In my first May 1989 DCC issue, I commented that “No computer, no microchip, no hi-tech invention can ever replace that very special person in a child's life. Motherhood is one of the most demanding, time-consuming, diversified roles in our modern culture.” On Mother’s Day 1990, I prayed that “many moms may feel loved by their husbands in a way that they have never before experienced, that the mothers of our children may feel listened to and cared for not only on the 2nd Sunday of May, but all year round.” On Mother’s Day 2,000, I gave thanks for mother-in-laws, especially my own mother-in-law Vera who passed away that summer. On Mother’s Day 2003, I wrote: “Where would we be without our mothers? Mothers keep the world on track. Mothers never stop caring. Mothers never stop giving.”
Those of you who have been reading my Deep Cove Crier articles for the past two decades will know that I am a big Mother’s Day fan. God knew what he was talking about when he built the honouring of Mothers right into the 10 Commandments itself. God said in the 10 Commandments that honouring our mothers (and fathers) would actually affect how long and how well we lived out our lives.
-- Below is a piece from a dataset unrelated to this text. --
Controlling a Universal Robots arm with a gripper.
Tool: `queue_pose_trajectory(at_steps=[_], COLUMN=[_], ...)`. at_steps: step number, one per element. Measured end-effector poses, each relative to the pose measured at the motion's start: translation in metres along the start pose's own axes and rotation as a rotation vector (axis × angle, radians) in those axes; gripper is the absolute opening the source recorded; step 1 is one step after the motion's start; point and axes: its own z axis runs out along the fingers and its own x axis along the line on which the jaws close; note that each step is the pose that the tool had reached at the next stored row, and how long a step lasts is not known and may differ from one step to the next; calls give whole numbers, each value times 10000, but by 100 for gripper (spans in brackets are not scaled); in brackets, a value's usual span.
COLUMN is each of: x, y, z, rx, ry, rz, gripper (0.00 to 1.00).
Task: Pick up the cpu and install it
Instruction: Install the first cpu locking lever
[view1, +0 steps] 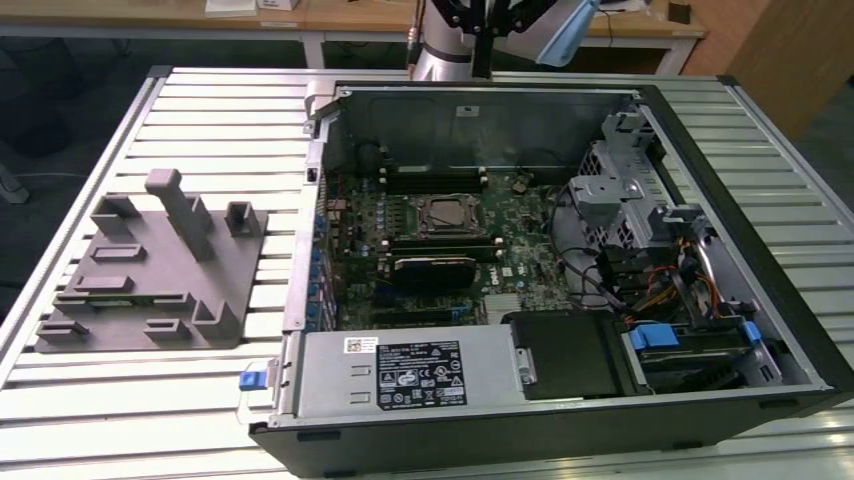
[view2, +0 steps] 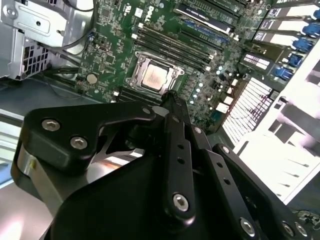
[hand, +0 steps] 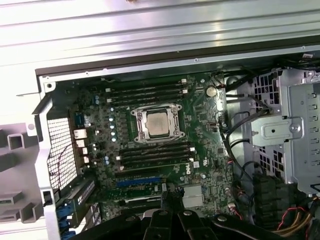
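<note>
Exterior view, from its left to its right. A grey plastic tray (view1: 147, 270) with upright posts lies on the slatted table (view1: 200, 110); I see no chip on it. Beside it stands the open computer case (view1: 561, 260), side panel off, with the motherboard (view1: 454, 240) exposed. Near the board's middle is the CPU socket (view1: 445, 213), and below it a black rectangular block (view1: 434, 270). Further right are the metal drive cage (view1: 621, 195) and a bundle of cables (view1: 667, 290). My arm (view1: 447, 40) enters from the far edge of the table, well above the case.

Wrist views. The cpu (hand: 155, 124) already sits within the socket frame (hand: 156, 125), its pale metal top facing up, flanked by rows of memory slots (hand: 145, 92). In the second wrist view the same chip (view2: 153, 79) lies beyond the tip of my gripper (view2: 167, 100), which hangs above the board, apart from it. The two black fingers (view2: 175, 150) appear pressed together with nothing between them.

Handling, as I judge it: the chip is light, stiff and thin, smooth on top and delicate on its underside contacts. I would hold it only by two opposite edges, level, never pressing on the socket beneath.
</note>
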Motion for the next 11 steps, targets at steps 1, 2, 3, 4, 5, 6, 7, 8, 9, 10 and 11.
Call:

Mothers are mentioned 226 times in the bible. The first mother, Eve, was called the mother of all living. Sarah, the wife of Abraham, was called the mother of nations. Moses’ mother gave her own child away to an Egyptian princess just to spare his life. Samuel’s mother dedicated her son to the Lord at a very young age. King Solomon reminded young people in Proverbs 4 not to forsake the law of their mother. Young Timothy’s leadership was based on the prayers of his faithful mother Eunice and grandmother Lois.
Why does God want us to honour our mothers? God knows that when we honour and love our mothers, everyone wins. God wins, our mothers win and we win. Proverbs 10:1 teaches that when we foolishly do not honour our mothers, we bring grief to them. Many mothers literally die of broken hearts because of the selfishness and waywardness of their adult children. The Good Book teaches that there is a spiritual law of reaping and sowing. As the famous movie “Gone With the Wind” reminds us, the person who brings trouble on his family will only inherit the wind. (Proverbs 11:29). Honouring our mothers is in our own best interests.
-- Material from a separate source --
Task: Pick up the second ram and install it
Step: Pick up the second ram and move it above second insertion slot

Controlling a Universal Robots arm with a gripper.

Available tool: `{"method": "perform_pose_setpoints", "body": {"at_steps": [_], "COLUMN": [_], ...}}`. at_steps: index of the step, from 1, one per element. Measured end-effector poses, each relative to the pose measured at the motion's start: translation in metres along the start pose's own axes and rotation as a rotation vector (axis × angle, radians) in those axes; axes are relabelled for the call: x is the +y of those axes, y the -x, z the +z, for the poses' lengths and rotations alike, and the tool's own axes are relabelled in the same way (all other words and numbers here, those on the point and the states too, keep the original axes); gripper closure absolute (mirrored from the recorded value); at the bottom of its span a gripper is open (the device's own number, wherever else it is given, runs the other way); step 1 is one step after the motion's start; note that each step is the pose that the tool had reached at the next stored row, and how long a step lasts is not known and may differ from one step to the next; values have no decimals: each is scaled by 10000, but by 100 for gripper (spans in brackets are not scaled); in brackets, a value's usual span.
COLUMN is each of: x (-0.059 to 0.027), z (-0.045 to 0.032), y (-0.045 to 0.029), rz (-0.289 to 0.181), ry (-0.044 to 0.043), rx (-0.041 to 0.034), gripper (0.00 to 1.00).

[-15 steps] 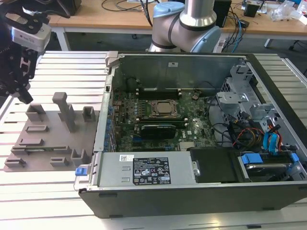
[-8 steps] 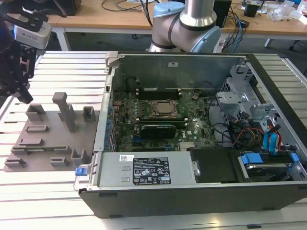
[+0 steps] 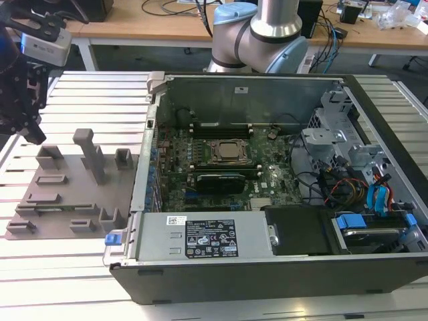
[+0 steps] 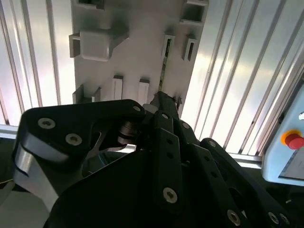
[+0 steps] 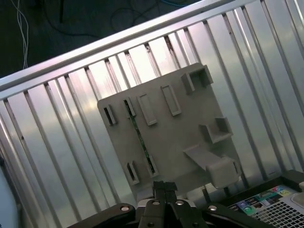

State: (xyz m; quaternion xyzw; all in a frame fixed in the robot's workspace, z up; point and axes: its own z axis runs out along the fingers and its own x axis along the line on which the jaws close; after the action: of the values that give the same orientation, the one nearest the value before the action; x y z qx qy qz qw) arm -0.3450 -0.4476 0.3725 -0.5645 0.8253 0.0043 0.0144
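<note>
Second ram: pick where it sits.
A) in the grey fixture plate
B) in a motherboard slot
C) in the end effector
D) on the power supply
A: the first wrist view shows the second ram slotted in the grey fixture plate, apart from the end effector.

The second ram (image 5: 141, 142) stands edge-on in a slot of the grey plate (image 5: 190, 128), so its label and chips are hidden. Above the plate, the gripper (image 3: 28, 127) is cut off by the exterior view's left edge.
</note>
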Motion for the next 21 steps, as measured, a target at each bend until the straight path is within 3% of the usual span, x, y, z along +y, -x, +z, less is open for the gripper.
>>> {"method": "perform_pose_setpoints", "body": {"at_steps": [21], "x": [0], "z": [0], "y": [0], "rz": [-1760], "ry": [50], "rx": [-16], "gripper": [90]}}
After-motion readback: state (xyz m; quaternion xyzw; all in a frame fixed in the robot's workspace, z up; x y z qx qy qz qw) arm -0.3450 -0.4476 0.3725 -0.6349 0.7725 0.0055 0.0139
It is very easy to focus on our parent’s flaws. Proverbs 15:20 says that the foolish man despises his mother. Have you ever noticed the number of interesting swear-words that involve the use of the term ‘mother’? There is so much anger and hatred in our culture towards the feminine. Proverbs 30:17 symbolically says that those who dishonour their mothers will have their eyes pecked out by the ravens and vultures. To reject motherhood is to go blind to the things that really matter in life. I believe it is time for us to rediscover the ancient wisdom of the Ten Commandments, the very foundation of our Canadian legal and moral system. Honouring our mothers is not a multiple-choice option.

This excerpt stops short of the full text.